Francis Maude's Whitehall reforms will force mandarins to stay behind after class until they can read a spreadsheet.

The House of Commons rises on 18 July.  But as ministers prepare to slip away to Tuscany or the Dordogne, certain mean schoolmasters are seeking to make mandarins return to school over the summer holidays.

The meanies in question are chancellor George Osborne and chief secretary to the Treasury, Danny Alexander.

As part of a Treasury desire to instil business discipline into Whitehall's financial management, the review will report to Treasury ministers by the end of the year on how the government could sharpen its game by learning from best corporate experience from around the corporate world.

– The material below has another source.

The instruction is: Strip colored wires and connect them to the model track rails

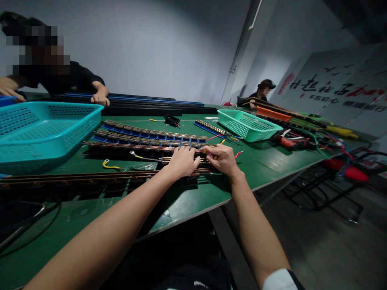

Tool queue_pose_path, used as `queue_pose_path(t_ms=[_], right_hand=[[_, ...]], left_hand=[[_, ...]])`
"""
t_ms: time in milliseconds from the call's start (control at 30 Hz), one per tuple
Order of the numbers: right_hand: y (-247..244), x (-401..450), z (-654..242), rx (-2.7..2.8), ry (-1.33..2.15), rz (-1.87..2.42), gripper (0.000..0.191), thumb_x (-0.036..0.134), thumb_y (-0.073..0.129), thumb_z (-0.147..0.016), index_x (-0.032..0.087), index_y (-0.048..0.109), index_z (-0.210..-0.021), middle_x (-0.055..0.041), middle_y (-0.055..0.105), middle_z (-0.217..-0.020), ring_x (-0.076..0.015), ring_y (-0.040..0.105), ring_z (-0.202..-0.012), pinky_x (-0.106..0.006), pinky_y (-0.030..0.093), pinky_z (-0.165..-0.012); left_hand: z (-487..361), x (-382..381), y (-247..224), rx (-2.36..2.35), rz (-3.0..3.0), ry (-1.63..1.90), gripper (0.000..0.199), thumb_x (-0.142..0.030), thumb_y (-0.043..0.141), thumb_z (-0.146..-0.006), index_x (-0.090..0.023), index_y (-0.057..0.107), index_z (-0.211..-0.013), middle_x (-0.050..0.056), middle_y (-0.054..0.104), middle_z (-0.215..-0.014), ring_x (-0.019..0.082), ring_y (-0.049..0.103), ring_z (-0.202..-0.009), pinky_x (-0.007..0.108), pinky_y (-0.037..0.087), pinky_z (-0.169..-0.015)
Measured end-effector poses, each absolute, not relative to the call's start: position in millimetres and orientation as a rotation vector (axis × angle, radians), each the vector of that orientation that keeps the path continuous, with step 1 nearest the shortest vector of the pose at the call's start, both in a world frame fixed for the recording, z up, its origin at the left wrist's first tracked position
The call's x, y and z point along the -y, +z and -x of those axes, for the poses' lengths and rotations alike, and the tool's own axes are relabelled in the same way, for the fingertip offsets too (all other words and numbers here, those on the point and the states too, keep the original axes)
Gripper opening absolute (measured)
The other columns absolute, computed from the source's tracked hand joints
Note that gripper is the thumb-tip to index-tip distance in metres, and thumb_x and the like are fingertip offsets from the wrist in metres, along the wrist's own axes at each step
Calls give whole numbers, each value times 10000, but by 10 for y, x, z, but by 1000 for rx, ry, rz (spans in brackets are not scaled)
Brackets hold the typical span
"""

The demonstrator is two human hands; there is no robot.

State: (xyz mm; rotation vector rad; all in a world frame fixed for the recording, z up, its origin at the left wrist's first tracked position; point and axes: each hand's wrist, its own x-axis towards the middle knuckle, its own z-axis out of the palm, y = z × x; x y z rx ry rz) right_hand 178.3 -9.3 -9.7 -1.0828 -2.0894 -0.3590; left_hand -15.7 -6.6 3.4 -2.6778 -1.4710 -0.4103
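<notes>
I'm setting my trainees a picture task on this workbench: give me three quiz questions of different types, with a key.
1. True or false: the wearer's left hand lies over the metal rails.
2. Fill the gap: the short yellow wire lies on a ____ table top.
3. Which basket is nearer the wearer's right hand: the turquoise basket or the pale green basket?

Key: 1. True. 2. green. 3. The pale green basket.

A turquoise basket (pixel 65 146) and a green basket (pixel 256 134) are set on the tabletop (pixel 269 161); a wall panel (pixel 320 60) is marked with lettering (pixel 327 87).
</notes>
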Motion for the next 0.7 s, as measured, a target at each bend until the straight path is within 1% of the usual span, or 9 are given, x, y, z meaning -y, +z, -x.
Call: queue_pose_path(t_ms=[167,300,433,600,700], right_hand=[[-109,111,-1784,1972,-337,1124,288,259,588,-826,256,778,-1042,7,683,-642,-135,539,-529,-256,432,-577],[-94,132,-1757,1860,-300,1155,249,343,618,-863,237,748,-1049,24,660,-623,-122,557,-512,-245,436,-574],[-67,147,-1724,1599,-280,1174,226,397,598,-905,212,698,-989,44,611,-581,-104,513,-458,-234,406,-533],[-62,146,-1720,1380,-252,1239,218,410,541,-934,213,618,-987,81,507,-531,-101,462,-434,-225,350,-497],[-65,147,-1725,1346,-241,1240,216,415,536,-939,217,604,-994,70,533,-562,-108,492,-460,-228,367,-512]], left_hand=[[160,62,30,1476,2678,-427,425,-407,396,-995,-129,623,-1222,175,659,-1260,323,587,-1196,456,428,-1025],[159,68,38,1482,2678,-424,428,-406,392,-998,-127,624,-1226,178,656,-1268,326,584,-1205,459,425,-1033],[159,73,46,1479,2677,-427,424,-402,387,-1002,-119,631,-1204,180,659,-1264,325,587,-1201,456,427,-1030],[159,67,40,1486,2669,-424,407,-406,398,-999,-143,629,-1207,163,665,-1259,313,590,-1195,442,429,-1021],[155,59,30,1485,2671,-434,414,-404,398,-998,-135,626,-1214,168,663,-1262,316,588,-1196,446,427,-1022]])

This roughly translates as ministers, exasperated at how often central government's sheer lack of commercial nous, numeric skills or project know-how, results in cost overruns and a constant stream of public policy disasters, are determined to make senior officials learn how to sniff out disasters before they happen.

Ministers are concerned about the bottomless pit that has been the Ministry of Defence's procurement, or the revised contract for GPs that has stuffed family doctors mouths with gold - without any compensatory reform to hours or service.

Looming instances were highlighted in May by the Major Project Authority's audit of the government's most significant programmes – 191 of them with a total value of £353bn.

Universal Credit, the coalition's flagship welfare project is the biggest concern, at both national and local level.  To this end, the surprise departure of government troubleshooter and head of the MPA, David Pitchford – who himself pitched in to oversee UC for three months as an emergency measure – will not necessarily be helpful.

Cabinet Office minister Francis Maude will liaise with the review, which echoes many of his concerns about the lack of relevant professional skills in the upper echelons of a civil service that is being radically refashioned for the era of commissioning.

In essence, Maude wants Whitehall staffed with senior civil servants who understand spreadsheets as fluently as their counterparts in FTSE 1000 companies would be expected to.

For Julian McCrae, deputy director of the Institute for Government think-tank, the ‘driver' of decisions in the corporate world about priorities would be the chief financial officer. The challenge would be how to introduce a similarly rigorous approach into Whitehall.

It's fair to say steps are being taken in this direction already, as the National Audit Office's stdy on financial government found.  DCLG permanent secretary and head of the civil service Sir Bob Kerslake, who is a qualified accountant, was cited as a prime example of this shift.

But, as has regularly been the case, it's not the famed ‘direction of travel' as much as the speed of journey which counts – especially in the final half of the Coalition's term.